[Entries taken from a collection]
________________________________________

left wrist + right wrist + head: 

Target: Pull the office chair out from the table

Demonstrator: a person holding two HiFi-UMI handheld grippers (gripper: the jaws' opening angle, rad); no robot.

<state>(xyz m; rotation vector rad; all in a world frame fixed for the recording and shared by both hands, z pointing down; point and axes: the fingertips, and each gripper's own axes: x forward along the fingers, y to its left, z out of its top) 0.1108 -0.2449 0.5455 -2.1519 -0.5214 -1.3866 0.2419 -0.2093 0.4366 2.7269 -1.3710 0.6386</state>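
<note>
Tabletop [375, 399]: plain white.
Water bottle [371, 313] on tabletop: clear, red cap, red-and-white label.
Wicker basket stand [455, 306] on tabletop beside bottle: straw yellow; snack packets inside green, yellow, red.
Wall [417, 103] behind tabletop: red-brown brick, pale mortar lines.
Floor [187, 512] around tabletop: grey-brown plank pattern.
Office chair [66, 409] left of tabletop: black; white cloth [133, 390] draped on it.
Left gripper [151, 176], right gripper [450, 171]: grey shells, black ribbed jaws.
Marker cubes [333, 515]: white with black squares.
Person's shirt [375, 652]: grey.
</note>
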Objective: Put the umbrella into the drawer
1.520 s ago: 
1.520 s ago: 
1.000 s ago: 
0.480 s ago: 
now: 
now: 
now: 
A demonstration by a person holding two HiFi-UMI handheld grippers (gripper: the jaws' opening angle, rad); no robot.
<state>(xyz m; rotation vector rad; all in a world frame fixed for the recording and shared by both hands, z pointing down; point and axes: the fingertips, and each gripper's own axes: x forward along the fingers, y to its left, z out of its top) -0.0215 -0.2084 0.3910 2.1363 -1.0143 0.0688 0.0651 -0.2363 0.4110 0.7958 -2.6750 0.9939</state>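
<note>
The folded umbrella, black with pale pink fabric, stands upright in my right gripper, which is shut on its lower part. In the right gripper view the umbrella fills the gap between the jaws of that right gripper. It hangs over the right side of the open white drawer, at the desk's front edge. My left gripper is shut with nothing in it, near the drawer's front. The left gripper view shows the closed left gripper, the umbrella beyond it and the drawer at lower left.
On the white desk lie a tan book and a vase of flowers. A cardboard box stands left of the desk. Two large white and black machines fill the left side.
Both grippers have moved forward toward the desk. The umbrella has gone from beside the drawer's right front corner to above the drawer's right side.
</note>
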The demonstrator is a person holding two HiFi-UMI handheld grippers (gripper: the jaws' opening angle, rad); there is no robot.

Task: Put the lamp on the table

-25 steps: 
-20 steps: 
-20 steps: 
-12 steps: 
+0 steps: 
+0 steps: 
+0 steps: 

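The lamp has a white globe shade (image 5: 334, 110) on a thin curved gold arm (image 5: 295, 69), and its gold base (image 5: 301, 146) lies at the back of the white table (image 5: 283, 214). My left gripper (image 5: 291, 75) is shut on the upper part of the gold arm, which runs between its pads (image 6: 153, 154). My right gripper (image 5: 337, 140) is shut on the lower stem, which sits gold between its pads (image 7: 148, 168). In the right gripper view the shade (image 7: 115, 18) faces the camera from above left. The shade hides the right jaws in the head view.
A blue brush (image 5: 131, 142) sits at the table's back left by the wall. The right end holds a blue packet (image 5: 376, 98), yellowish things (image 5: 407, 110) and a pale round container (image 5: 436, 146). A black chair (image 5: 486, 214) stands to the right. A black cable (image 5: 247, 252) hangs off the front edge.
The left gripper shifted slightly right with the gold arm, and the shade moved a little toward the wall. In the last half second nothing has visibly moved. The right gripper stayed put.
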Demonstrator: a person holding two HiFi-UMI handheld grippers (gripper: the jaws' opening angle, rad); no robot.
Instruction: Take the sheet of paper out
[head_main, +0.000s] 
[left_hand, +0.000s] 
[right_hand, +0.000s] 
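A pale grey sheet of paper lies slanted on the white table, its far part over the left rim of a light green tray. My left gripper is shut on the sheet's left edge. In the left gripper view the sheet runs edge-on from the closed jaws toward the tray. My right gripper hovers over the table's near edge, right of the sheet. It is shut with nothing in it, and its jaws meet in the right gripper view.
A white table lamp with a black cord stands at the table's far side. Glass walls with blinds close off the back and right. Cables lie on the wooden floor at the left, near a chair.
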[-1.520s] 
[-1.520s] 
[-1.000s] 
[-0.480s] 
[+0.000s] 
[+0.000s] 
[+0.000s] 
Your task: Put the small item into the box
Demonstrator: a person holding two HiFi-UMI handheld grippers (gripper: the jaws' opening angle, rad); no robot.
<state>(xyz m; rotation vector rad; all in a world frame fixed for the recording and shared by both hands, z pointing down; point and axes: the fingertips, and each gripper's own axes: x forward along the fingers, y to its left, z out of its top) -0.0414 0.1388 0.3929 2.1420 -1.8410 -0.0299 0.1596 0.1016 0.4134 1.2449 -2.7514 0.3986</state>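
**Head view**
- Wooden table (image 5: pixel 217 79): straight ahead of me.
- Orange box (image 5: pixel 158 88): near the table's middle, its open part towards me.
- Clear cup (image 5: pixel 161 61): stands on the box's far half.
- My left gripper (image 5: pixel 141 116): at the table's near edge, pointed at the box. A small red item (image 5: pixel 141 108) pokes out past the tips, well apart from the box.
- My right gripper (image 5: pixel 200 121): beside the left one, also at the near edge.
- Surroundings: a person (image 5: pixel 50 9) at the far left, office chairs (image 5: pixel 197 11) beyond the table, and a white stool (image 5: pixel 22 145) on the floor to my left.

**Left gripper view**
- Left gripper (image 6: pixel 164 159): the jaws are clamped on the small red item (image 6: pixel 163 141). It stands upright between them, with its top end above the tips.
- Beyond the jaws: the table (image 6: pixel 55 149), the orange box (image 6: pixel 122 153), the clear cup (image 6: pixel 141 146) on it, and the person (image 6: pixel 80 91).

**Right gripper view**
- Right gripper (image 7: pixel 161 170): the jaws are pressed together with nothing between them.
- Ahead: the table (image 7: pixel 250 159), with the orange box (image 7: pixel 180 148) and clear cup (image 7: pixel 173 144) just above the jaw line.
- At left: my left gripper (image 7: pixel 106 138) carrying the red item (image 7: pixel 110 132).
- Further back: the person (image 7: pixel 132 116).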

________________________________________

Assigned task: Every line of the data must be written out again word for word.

Answer to this task:
left wrist + right wrist + head: 

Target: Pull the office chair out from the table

Demonstrator: a person holding two HiFi-UMI handheld grippers (gripper: the jaws' opening angle, rad); no robot.

<state>(xyz m; rotation vector rad; all in a world frame fixed for the recording and shared by both hands, z pointing down; point and axes: the fingertips, and each gripper's own axes: x forward along the fingers, y to its left, z out of its top) 0.1108 -0.2449 0.5455 -2.1519 -0.5214 -1.3866 0.2419 -0.2093 0.4366 2.7269 -1.3710 0.6386</state>
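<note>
Tabletop [375, 399]: plain white.
Water bottle [371, 313] on tabletop: clear, red cap, red-and-white label.
Wicker basket stand [455, 306] on tabletop beside bottle: straw yellow; snack packets inside green, yellow, red.
Wall [417, 103] behind tabletop: red-brown brick, pale mortar lines.
Floor [187, 512] around tabletop: grey-brown plank pattern.
Office chair [66, 409] left of tabletop: black; white cloth [133, 390] draped on it.
Left gripper [151, 176], right gripper [450, 171]: grey shells, black ribbed jaws.
Marker cubes [333, 515]: white with black squares.
Person's shirt [375, 652]: grey.
</note>
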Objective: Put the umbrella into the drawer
1.520 s ago: 
1.520 s ago: 
1.000 s ago: 
0.480 s ago: 
now: 
now: 
now: 
A demonstration by a person holding two HiFi-UMI handheld grippers (gripper: the jaws' opening angle, rad); no robot.
<state>(xyz m; rotation vector rad; all in a world frame fixed for the recording and shared by both hands, z pointing down; point and axes: the fingertips, and each gripper's own axes: x forward along the fingers, y to its left, z out of its top) -0.0215 -0.2084 0.3910 2.1363 -1.0143 0.0688 0.0651 -0.2363 0.4110 0.7958 -2.6750 0.9939</state>
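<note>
The folded umbrella, black with pale pink fabric, stands upright in my right gripper, which is shut on its lower part. In the right gripper view the umbrella fills the gap between the jaws of that right gripper. It hangs over the right side of the open white drawer, at the desk's front edge. My left gripper is shut with nothing in it, near the drawer's front. The left gripper view shows the closed left gripper, the umbrella beyond it and the drawer at lower left.
On the white desk lie a tan book and a vase of flowers. A cardboard box stands left of the desk. Two large white and black machines fill the left side.
Both grippers have moved forward toward the desk. The umbrella has gone from beside the drawer's right front corner to above the drawer's right side.
</note>
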The demonstrator is a person holding two HiFi-UMI handheld grippers (gripper: the jaws' opening angle, rad); there is no robot.

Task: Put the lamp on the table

-25 steps: 
-20 steps: 
-20 steps: 
-12 steps: 
+0 steps: 
+0 steps: 
+0 steps: 

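The lamp has a white globe shade (image 5: 334, 110) on a thin curved gold arm (image 5: 295, 69), and its gold base (image 5: 301, 146) lies at the back of the white table (image 5: 283, 214). My left gripper (image 5: 291, 75) is shut on the upper part of the gold arm, which runs between its pads (image 6: 153, 154). My right gripper (image 5: 337, 140) is shut on the lower stem, which sits gold between its pads (image 7: 148, 168). In the right gripper view the shade (image 7: 115, 18) faces the camera from above left. The shade hides the right jaws in the head view.
A blue brush (image 5: 131, 142) sits at the table's back left by the wall. The right end holds a blue packet (image 5: 376, 98), yellowish things (image 5: 407, 110) and a pale round container (image 5: 436, 146). A black chair (image 5: 486, 214) stands to the right. A black cable (image 5: 247, 252) hangs off the front edge.
The left gripper shifted slightly right with the gold arm, and the shade moved a little toward the wall. In the last half second nothing has visibly moved. The right gripper stayed put.
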Demonstrator: a person holding two HiFi-UMI handheld grippers (gripper: the jaws' opening angle, rad); no robot.
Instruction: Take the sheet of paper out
[head_main, +0.000s] 
[left_hand, +0.000s] 
[right_hand, +0.000s] 
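A pale grey sheet of paper lies slanted on the white table, its far part over the left rim of a light green tray. My left gripper is shut on the sheet's left edge. In the left gripper view the sheet runs edge-on from the closed jaws toward the tray. My right gripper hovers over the table's near edge, right of the sheet. It is shut with nothing in it, and its jaws meet in the right gripper view.
A white table lamp with a black cord stands at the table's far side. Glass walls with blinds close off the back and right. Cables lie on the wooden floor at the left, near a chair.
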[-1.520s] 
[-1.520s] 
[-1.000s] 
[-0.480s] 
[+0.000s] 
[+0.000s] 
[+0.000s] 
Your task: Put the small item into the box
Demonstrator: a person holding two HiFi-UMI handheld grippers (gripper: the jaws' opening angle, rad); no robot.
<state>(xyz m; rotation vector rad; all in a world frame fixed for the recording and shared by both hands, z pointing down; point and axes: the fingertips, and each gripper's own axes: x forward along the fingers, y to its left, z out of its top) -0.0414 0.1388 0.3929 2.1420 -1.8410 -0.0299 0.1596 0.1016 0.4134 1.2449 -2.7514 0.3986</state>
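**Head view**
- Wooden table (image 5: pixel 217 79): straight ahead of me.
- Orange box (image 5: pixel 158 88): near the table's middle, its open part towards me.
- Clear cup (image 5: pixel 161 61): stands on the box's far half.
- My left gripper (image 5: pixel 141 116): at the table's near edge, pointed at the box. A small red item (image 5: pixel 141 108) pokes out past the tips, well apart from the box.
- My right gripper (image 5: pixel 200 121): beside the left one, also at the near edge.
- Surroundings: a person (image 5: pixel 50 9) at the far left, office chairs (image 5: pixel 197 11) beyond the table, and a white stool (image 5: pixel 22 145) on the floor to my left.

**Left gripper view**
- Left gripper (image 6: pixel 164 159): the jaws are clamped on the small red item (image 6: pixel 163 141). It stands upright between them, with its top end above the tips.
- Beyond the jaws: the table (image 6: pixel 55 149), the orange box (image 6: pixel 122 153), the clear cup (image 6: pixel 141 146) on it, and the person (image 6: pixel 80 91).

**Right gripper view**
- Right gripper (image 7: pixel 161 170): the jaws are pressed together with nothing between them.
- Ahead: the table (image 7: pixel 250 159), with the orange box (image 7: pixel 180 148) and clear cup (image 7: pixel 173 144) just above the jaw line.
- At left: my left gripper (image 7: pixel 106 138) carrying the red item (image 7: pixel 110 132).
- Further back: the person (image 7: pixel 132 116).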

The exercise requires no additional content.